TNI takes a close look at the World Economic Forum’s Board to see who they represent, their economic interests and political beliefs. Might this be the future of global governance?
About who does the world economic forum really represent?
Publication typePrimerPart of series
According to the World Economic Forum, 2500 people including 40 heads of state will attend the annual gathering in Davos from 20 to 23 January. The forum says its mission is to “improve the state of the world” and to “shape global, regional and industry agendas.” 1
Who does WEF say it represents?
The World Economic Forum (WEF) argues that it is “accountable to all parts of society” carefully “blend[ing] and balanc[ing] the best of many kinds of organizations, from both the public and private sectors, international organizations and academic institutions.”
However, WEF’ own statistics of attendance at Davos in 2015 show that it is highly dominated by men (83%), mainly from Europe and the US 2 (75%).
Meanwhile its year-round membership is made up exclusively of 1000 of the world’s biggest multinational corporations, most with more than US$5 billion in turnover.
TNI analysis of the Board of WEF
To understand WEF better, TNI carried out an analysis on its 24 Board members to analyse whether this group entrusted with guarding WEF’s “mission and values” are truly representative and accountable to society.
The research showed that:
- Only 6 of its 24 Board members are women (25%)
- 16 are from North America and Europe (67%). There is not one African Board member.
- Half of the Board (12) are currently corporate executives. However if you look at their careers, 16 have a corporate background (67%)
- 22 of the 24 went to universities in US and Europe; 10 went to the same university (Harvard)
- Only one member can be said to represent civil society (Peter Maurer of Red Cross). There are no representatives of trade unions, public sector organisations, human rights groups, peasant or indigenous organisations, students and youth.

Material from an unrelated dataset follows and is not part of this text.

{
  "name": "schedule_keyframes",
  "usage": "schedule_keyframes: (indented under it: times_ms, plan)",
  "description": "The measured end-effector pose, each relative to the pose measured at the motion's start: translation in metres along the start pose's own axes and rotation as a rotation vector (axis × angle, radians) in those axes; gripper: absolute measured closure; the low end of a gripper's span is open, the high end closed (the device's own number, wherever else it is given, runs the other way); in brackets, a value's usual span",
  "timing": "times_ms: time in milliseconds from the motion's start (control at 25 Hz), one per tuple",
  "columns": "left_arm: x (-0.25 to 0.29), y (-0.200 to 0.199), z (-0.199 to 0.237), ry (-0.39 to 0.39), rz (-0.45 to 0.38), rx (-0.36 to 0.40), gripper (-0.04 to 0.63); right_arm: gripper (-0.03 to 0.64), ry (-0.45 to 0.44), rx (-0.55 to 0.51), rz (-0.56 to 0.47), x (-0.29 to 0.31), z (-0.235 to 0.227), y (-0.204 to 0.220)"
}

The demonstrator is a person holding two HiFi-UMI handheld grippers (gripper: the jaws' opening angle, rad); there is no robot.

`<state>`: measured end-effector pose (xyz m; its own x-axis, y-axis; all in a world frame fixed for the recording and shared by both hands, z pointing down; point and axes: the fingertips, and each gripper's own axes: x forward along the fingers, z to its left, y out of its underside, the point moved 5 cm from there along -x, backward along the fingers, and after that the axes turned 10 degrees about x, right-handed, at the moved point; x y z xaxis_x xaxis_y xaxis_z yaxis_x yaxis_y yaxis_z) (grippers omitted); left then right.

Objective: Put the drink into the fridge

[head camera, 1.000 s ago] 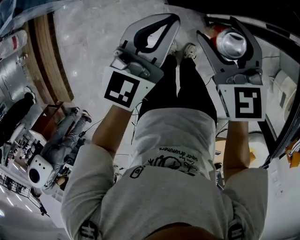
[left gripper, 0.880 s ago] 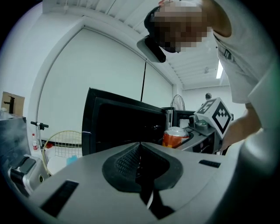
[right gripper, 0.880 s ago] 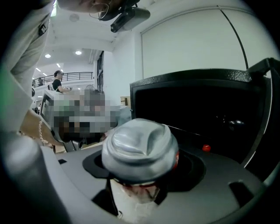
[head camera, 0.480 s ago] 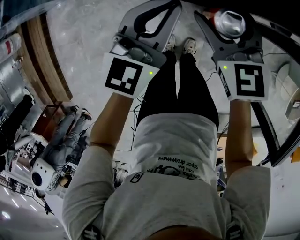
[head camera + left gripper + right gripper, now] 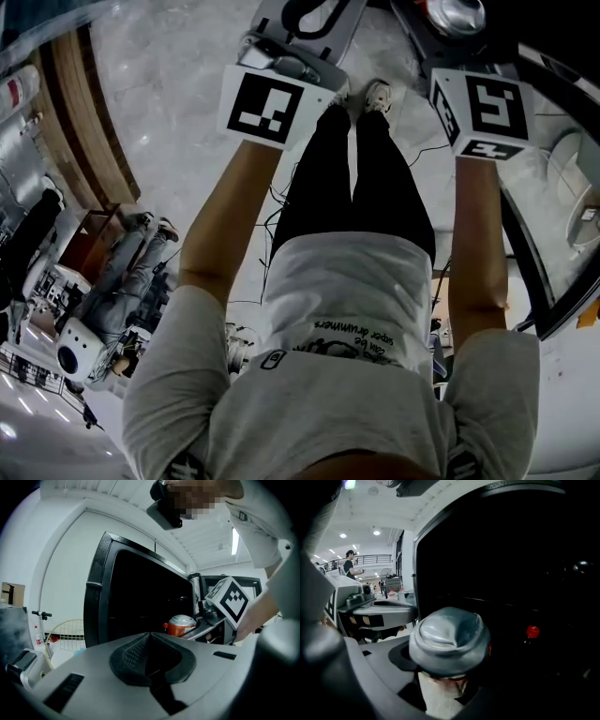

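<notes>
The drink (image 5: 450, 639), a cup with a crinkled silver foil lid, sits between the jaws of my right gripper (image 5: 440, 691), which is shut on it. It is at the mouth of the dark fridge (image 5: 525, 564). In the head view the drink (image 5: 457, 13) shows at the top edge above the right marker cube (image 5: 483, 111). The left gripper view shows the drink (image 5: 181, 624) in front of the black fridge opening (image 5: 140, 597). My left gripper (image 5: 151, 660) is shut with nothing in it, and is level with the right one, to its left (image 5: 314, 9).
A small red-capped thing (image 5: 533, 631) shows inside the fridge. The person's legs and shoes (image 5: 375, 94) are below the grippers. A person sits on the floor at left (image 5: 131, 262), near a white device (image 5: 75, 342) and a wooden ledge (image 5: 84, 112).
Both grippers have moved forward, toward the top edge of the head view. The drink has travelled with the right gripper toward the fridge opening.
</notes>
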<state>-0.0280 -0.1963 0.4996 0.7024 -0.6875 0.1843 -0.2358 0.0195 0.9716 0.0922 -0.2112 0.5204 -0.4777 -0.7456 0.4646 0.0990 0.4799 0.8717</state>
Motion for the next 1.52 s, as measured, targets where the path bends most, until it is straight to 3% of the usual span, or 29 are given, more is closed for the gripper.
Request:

A closer look at the backgrounds of some of the Board members also reveals a high prevalence of narrow ideological thinking and conflicts of interest. A number are leaders of corporations with a history of social and environmental abuses – all of which raises serious questions about the Board’s supposed mission to “promote true global citizenship”.
- Peter Brabeck-Letmathe, Chairman of Nestlé is known for declaring the human right to water as an ‘extreme’ view. Nestle has a controversial corporate history in relation to bottling of water, marketing of babymilk substitutes and child labour on cocoa plantations in Ivory Coast
- Christine Lagarde, Managing Director of IMF, is currently facing charges in French courts for “negligence” for her role in a 2008 €403 million arbitration deal in favour of businessman Bernard Tapie.
- Mukhesh Ambani, Chairman of Reliance Industries, is known for being India’s richest man, with a $1 billion home with 27 floors for a family of six in a country where 40% of the country’s children are malnourished
- Heiko Takenaka, Director of Global Security Research Institute, Keio University, Japan has faced political controversy over his postal privatisation plan as well as for switching residential status between Japan and the United States in order to avoid income tax.
Why does this matter?
WEF likes to project itself as a concerned global actor, distressed by growing inequality and concerned to build a progressive globalisation. However when its own governing structures are dominated by the richest oligarchs and corporate executives obsessed with minimising regulations for corporate profits, it raises questions about whose interests they really serve.
Political scientist and TNI Board President Susan George has called these elites, the “Davos Class”, a “nomadic, powerful and interchangeable” class that “despite its members’ nice manners and well-tailored clothes, is predatory.” 3
The real concern is not just that the ‘Davos class’ gets a chance to meet and strategise, but rather that they advance global agendas that largely serve their own economic interests and disproportionately impact on the poor, with no democratic accountability.
There is evidence that discussions at the World Economic Forum have stimulated the negotiation of new free trade agreements that have led to job losses and a massive rise in corporate litigations against states; facilitated the formation of the G20 that brought a few small actors into global policy-making but continues to exclude the vast majority of nations; and provided the forum for banks to successfully lobby government officials to limit necessary regulations on financial industry in the aftermath of the global crisis. 4
WEF – the future of global governance?
The World Economic Forum has also made clear that it sees itself as a model of how the world should be governed – actively advocating through its Global Redesign Initiative for a shift from multilateral governance based on state-to-state decision-making to a multistakeholder governance in which corporations have a much more dominant role, becoming effectively global citizens. 5 This process is already under way with the emergence of evermore self-selected and self-appointed multi-stakeholder forums worldwide such as the World Water Forum, the Marine Stewardship Council or the Internet Corporation for Assigned Names and Numbers (ICANN).
The Board in a sense is a vision of how the WEF wants the world to be run – by a small group of mainly male corporate executives with the same education and ideological vision, with a mere smattering of diverse non-corporate actors to give their actions legitimacy.